On Wednesday July 17th several countries’ statistics agencies will publish their latest data on CPI (consumer price inflation). These data releases are usually considered to be high impact calendar events due to their ability to move the markets in the respective countries’ currencies, particularly if the figures beat or miss the news agencies’ forecasts. FX analysts and traders immediately analyse the key consumer inflation figures to judge if the relevant central banks might use the inflation metrics, in order to justify any adjustment to their domestic interest rates. Generally weak inflation is bearish for a currency as central banks then have slack and justification to lower rates as part of a monetary policy stimulus.
At 9:30am U.K. time the U.K. ONS agency will publish its latest inflation figures. Reuters forecast that the year on year inflation rate will come in at 2% up to June. However, month on month June’s inflation figure is expected to fall to 0.00%. Such a reading could be blamed on Brexit, the theory would be put forward that weak demand and growth is now beginning to harm U.K. activity. Therefore, FX traders might sell off GBP on the basis that the October Brexit date is approaching fast and the Bank of England might have several reasons to cut the base rate below 0.75% in order to quickly stimulate the economy before the exit form the E.U. RPI, the retail price index, is forecast to come in at 2.9%, just 0.2% below current wage rises.

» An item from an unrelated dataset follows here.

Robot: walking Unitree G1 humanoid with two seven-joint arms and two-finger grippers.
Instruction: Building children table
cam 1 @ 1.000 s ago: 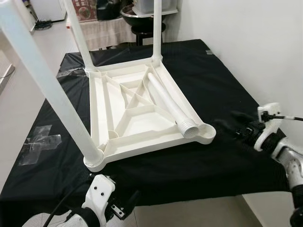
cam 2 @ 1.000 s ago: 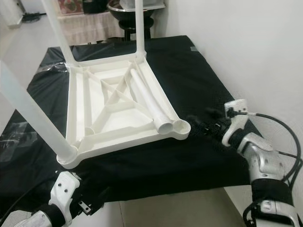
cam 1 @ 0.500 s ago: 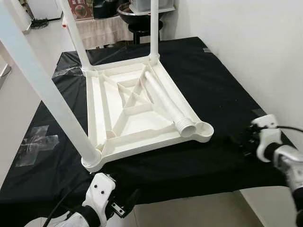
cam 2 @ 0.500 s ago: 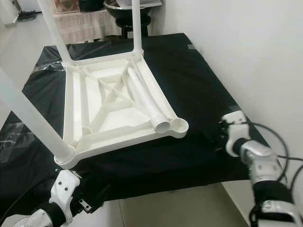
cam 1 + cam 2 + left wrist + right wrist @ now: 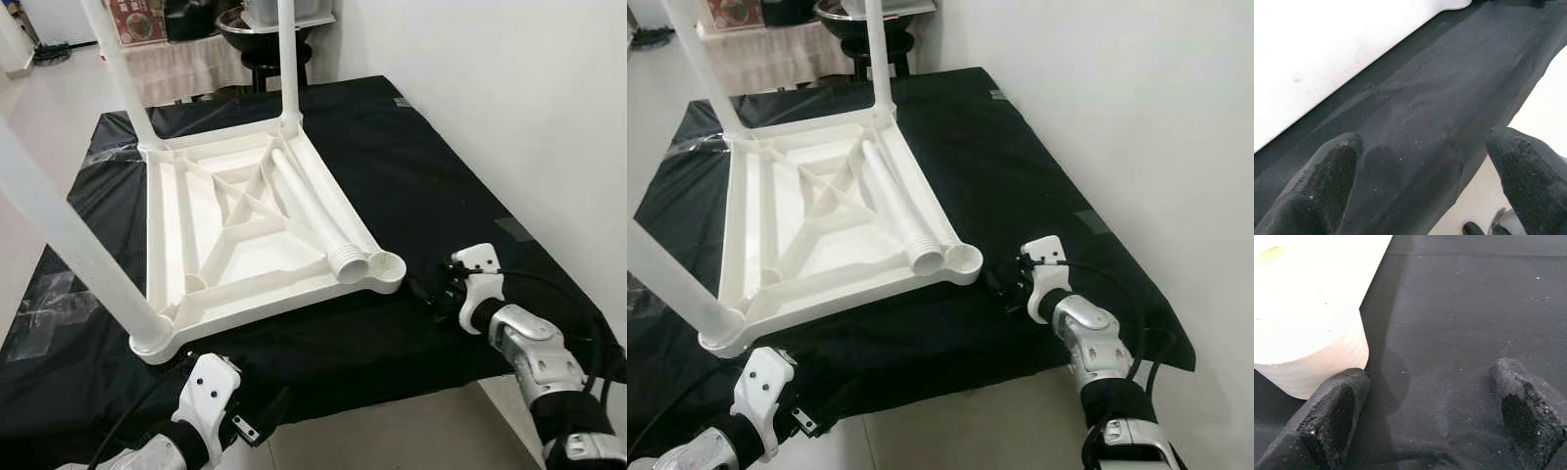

At 10:00am U.K. time the latest CPI inflation figures from the Eurozone will be revealed by the Eurostats agency. The widely held consensus is for the annual CPI figure to remain at 1.2% with June’s monthly inflation figure expected in at 0.1%. Such a low monthly inflation figure could increase market bets that the ECB might be prepared to engage in more stimulus measures to revive the flat economy. Therefore, traders of the euro should monitor this release carefully in order to ensure they’re on the right side of the calendar event.
At 13:30pm U.K. time the latest inflation figures for the Canadian economy will be published. The Reuters prediction is for a metric of 2.0% up to June year on year, falling from 2.4% in the previous month. However, the June figure in isolation is predicted to come in at -0.3%, a figure which if met could take many FX participants by surprise and cause the market to sell-off the Canadian dollar, on the basis that the Bank of Canada will have to intervene over the short-term to prevent the economy slumping into deflationary territory. Canada’s GDP growth has slumped dramatically over recent months, from peaking at 3.8% in June 2017 the latest year on year growth figure came in at 1.3% with the 2019 Q1 figure only coming in at 0.1%.